Rosner has also written about Beck’s approach to ‘manualising’ therapy by delivering it in a way that was amenable to randomised control trials and evidence-based medicine. It became increasingly important to show that a particular psychotherapeutic approach could be evaluated to the same gold standard as other types of medicine. This developed as the Food and Drug Administration became a more powerful regulatory body, following the public outcry over the thalidomide crisis in the 1960s. It was in parallel with this that Beck designed methods to prove CBT’s efficacy (Rosner, 2018). In England and Wales, where the government-funded NHS already favoured randomised control trial data, CBT would become the gold standard.

The National Institute for Health and Care Excellence (NICE), after it was established in the UK in 1999, set out national guidelines for the treatment of particular conditions based on cost–benefit analysis and evidence of efficacy. Consequently, clinical psychologists set about providing evidence to ensure that CBT was included in the guidelines for the treatment of depression, alongside pharmacological interventions (NICE, 2004; Marks, 2015). But it took another few years before substantial government investment was made into the expansion of CBT, predominantly as a result of the initiative of the ‘happiness’ economist and Labour peer Richard Layard, who was concerned at the population-level effect of long-term anxiety and depression on national unemployment (Marks, 2015; Layard, 2011; Pickersgill, 2019).

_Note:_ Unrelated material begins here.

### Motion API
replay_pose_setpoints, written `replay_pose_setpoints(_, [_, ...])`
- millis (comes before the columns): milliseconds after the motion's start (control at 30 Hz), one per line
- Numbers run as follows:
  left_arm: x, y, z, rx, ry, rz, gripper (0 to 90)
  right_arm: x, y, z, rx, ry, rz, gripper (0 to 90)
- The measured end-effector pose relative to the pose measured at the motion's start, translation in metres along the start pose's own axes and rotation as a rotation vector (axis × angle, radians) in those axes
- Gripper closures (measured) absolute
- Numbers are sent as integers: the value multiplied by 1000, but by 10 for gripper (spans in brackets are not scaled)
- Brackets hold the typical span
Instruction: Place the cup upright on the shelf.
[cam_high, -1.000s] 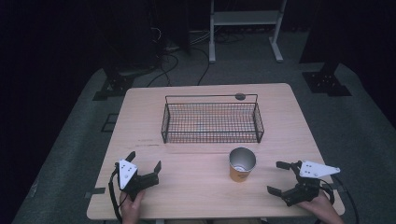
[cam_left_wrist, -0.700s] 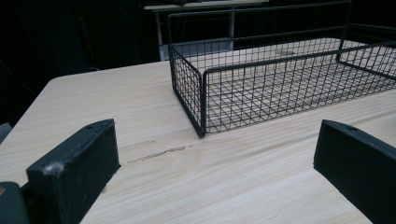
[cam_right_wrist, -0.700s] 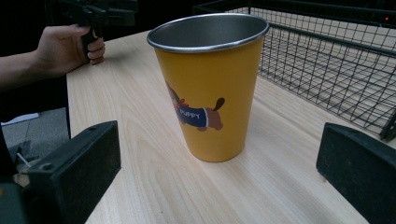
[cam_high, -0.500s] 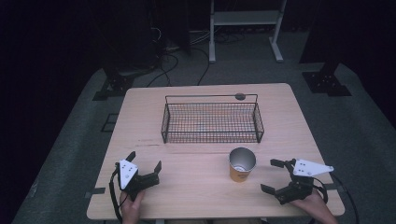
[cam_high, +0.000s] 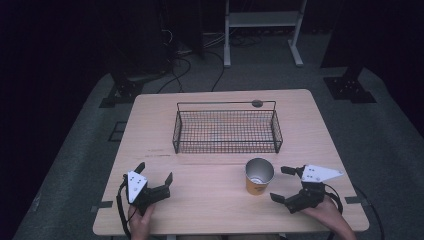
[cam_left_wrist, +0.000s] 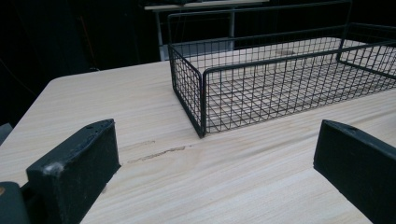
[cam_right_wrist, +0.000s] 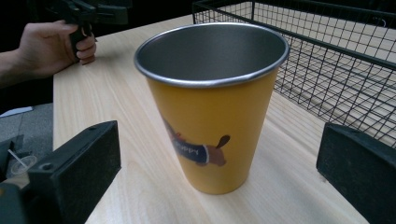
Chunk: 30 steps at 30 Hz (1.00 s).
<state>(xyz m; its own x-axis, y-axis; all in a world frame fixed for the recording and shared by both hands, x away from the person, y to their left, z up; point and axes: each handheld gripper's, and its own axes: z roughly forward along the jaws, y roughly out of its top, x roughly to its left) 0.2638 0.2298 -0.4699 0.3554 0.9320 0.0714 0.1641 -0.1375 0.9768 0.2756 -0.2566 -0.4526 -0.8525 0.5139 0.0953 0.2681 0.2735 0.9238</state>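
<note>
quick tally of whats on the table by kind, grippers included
cup: 1, yellow with a metal inside
wire basket: 1, black
grippers: 2, left gripper and right gripper, both open
small dark round thing at the far edge, too small to tell what: 1
total: 5

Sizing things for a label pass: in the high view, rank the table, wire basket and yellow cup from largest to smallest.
1. Table
2. Wire basket
3. Yellow cup
The gaps are wide, so nearness changes nothing.
</note>
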Motion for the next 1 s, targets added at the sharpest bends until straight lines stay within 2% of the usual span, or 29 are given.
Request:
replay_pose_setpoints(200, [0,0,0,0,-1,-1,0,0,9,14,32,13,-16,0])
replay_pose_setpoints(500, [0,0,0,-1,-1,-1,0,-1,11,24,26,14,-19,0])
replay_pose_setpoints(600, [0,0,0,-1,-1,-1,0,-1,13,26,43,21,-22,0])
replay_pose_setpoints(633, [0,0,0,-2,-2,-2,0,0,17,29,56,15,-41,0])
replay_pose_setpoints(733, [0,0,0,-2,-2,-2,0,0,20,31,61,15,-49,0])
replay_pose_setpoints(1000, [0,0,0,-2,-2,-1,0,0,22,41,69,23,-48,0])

The invention and rise of cognitive behavioural therapies have been inextricably bound up with the increasing importance of evidence and economic efficiency in healthcare and, although the UK and the US have different systems for funding access to psychotherapy, their focus on randomised control trials goes some way to account for why they readily foster these approaches.

The success of cognitive and behavioural therapies has seen a number of other approaches – from mindfulness meditation to eye-movement desensitisation and reprocessing therapy – take shelter under the umbrella of ‘third-wave’ CBT. This suggests that the repertoire of psychotherapy is now much broader than merely a talking cure, with a wide range of approaches making use of the label.